New Implementation Study will improve reusability of proteomics datasets

ELIXIR Belgium is involved in a new Implementation Study “Crowd-sourcing the annotation of public proteomics datasets to improve data reusability” that aims to improve the reusability of public proteomics datasets. Ten ELIXIR nodes are involved in this study; Lennart Martens will represent ELIXIR Belgium”. The study will start on 1 June 2018 and run for a one-year period.


Scope of the study

This Implementation Study aims to improve the reusability of public proteomics datasets by substantially increasing the amount and quality of technical and biological annotations for datasets stored in the PRIDE database.

The PRIDE database is the world-leading repository for mass spectrometry proteomics data and is one of ELIXIR’s core data resources. PRIDE received 2.443 dataset submissions in 2017. The large amounts of data downloaded from PRIDE in 2017, 295Tbs, illustrates the growing reuse and reanalysis of this data. However, proteomics data reuse is currently still constrained by the limited technical and biological annotations that are available for PRIDE datasets. A user-friendly mechanism is required for users to improve the quality of the annotation of the datasets.

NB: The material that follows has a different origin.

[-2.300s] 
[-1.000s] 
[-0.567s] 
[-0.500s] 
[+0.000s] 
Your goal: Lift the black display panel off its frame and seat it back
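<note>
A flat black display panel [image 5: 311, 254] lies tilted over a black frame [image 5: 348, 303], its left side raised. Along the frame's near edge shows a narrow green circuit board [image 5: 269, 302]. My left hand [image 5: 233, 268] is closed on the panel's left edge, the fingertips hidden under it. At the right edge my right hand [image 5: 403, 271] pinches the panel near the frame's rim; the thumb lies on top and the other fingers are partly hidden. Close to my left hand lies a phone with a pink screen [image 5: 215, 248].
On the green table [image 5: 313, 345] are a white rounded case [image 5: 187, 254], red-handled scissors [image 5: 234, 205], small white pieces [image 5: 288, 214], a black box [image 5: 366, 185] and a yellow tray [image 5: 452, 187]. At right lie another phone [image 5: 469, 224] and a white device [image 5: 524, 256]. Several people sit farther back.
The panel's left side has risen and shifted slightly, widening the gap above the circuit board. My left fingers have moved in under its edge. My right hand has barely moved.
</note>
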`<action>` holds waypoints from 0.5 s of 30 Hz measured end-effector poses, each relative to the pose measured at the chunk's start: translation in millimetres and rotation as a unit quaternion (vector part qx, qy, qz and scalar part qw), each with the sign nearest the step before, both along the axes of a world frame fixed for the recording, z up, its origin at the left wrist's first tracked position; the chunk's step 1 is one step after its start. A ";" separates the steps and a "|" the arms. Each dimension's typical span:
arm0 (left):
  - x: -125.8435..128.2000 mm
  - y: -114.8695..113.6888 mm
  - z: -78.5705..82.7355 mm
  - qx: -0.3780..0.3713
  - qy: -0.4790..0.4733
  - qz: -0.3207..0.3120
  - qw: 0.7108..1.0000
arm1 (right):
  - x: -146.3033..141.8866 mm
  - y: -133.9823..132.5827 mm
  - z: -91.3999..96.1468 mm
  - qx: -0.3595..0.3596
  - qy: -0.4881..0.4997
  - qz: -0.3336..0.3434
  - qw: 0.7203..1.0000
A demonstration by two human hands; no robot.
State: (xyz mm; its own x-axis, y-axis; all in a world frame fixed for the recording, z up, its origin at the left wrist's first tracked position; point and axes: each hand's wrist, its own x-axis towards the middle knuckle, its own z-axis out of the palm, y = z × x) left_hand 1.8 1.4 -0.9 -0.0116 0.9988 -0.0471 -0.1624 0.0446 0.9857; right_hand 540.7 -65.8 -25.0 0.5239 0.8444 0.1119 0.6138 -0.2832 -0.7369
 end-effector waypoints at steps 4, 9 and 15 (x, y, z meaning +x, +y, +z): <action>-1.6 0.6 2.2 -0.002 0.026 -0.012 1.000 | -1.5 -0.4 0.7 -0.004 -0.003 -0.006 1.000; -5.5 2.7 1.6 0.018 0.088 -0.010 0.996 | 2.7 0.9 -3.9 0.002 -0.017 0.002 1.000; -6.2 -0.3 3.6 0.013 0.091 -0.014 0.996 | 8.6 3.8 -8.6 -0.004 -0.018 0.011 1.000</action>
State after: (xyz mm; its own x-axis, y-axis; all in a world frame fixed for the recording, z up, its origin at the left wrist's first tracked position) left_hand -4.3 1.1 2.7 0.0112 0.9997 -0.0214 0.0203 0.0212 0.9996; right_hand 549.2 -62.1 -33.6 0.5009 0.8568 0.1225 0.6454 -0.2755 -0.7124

The current Implementation Study has four objectives. First, the ELIXIR nodes will develop an a-posteriori annotation system for PRIDE, for technical and biological metadata, which will leverage the unique synergies of already existing tools and pipelines developed by different ELIXIR nodes. Second, they will create data structures that can capture the most-frequently used experimental designs in proteomics studies. Third, an appropriate API will be built to allow annotation tools to be developed easily. Fourth, they will reach out to actively involve the whole proteomics community in the annotation process. Taken together, this should dramatically improve the reusability of public proteomics datasets.


More information on ELIXIR Implementation Studies

Implementation Studies are short technical projects to inform future service development, drive standards adoption, and connect ELIXIR’s 21 Nodes. The projects are funded through the budget of the ELIXIR Hub and form part of ELIXIR’s ongoing activities in a particular Platform or Community. They are proposed by Platforms, agreed with the ELIXIR Heads of Nodes committee, and approved by the ELIXIR Board. Read more.

About proteomics and ELIXIR
Proteomics activities are well-represented within Europe and ELIXIR nodes. ELIXIR recently started a Proteomics Community.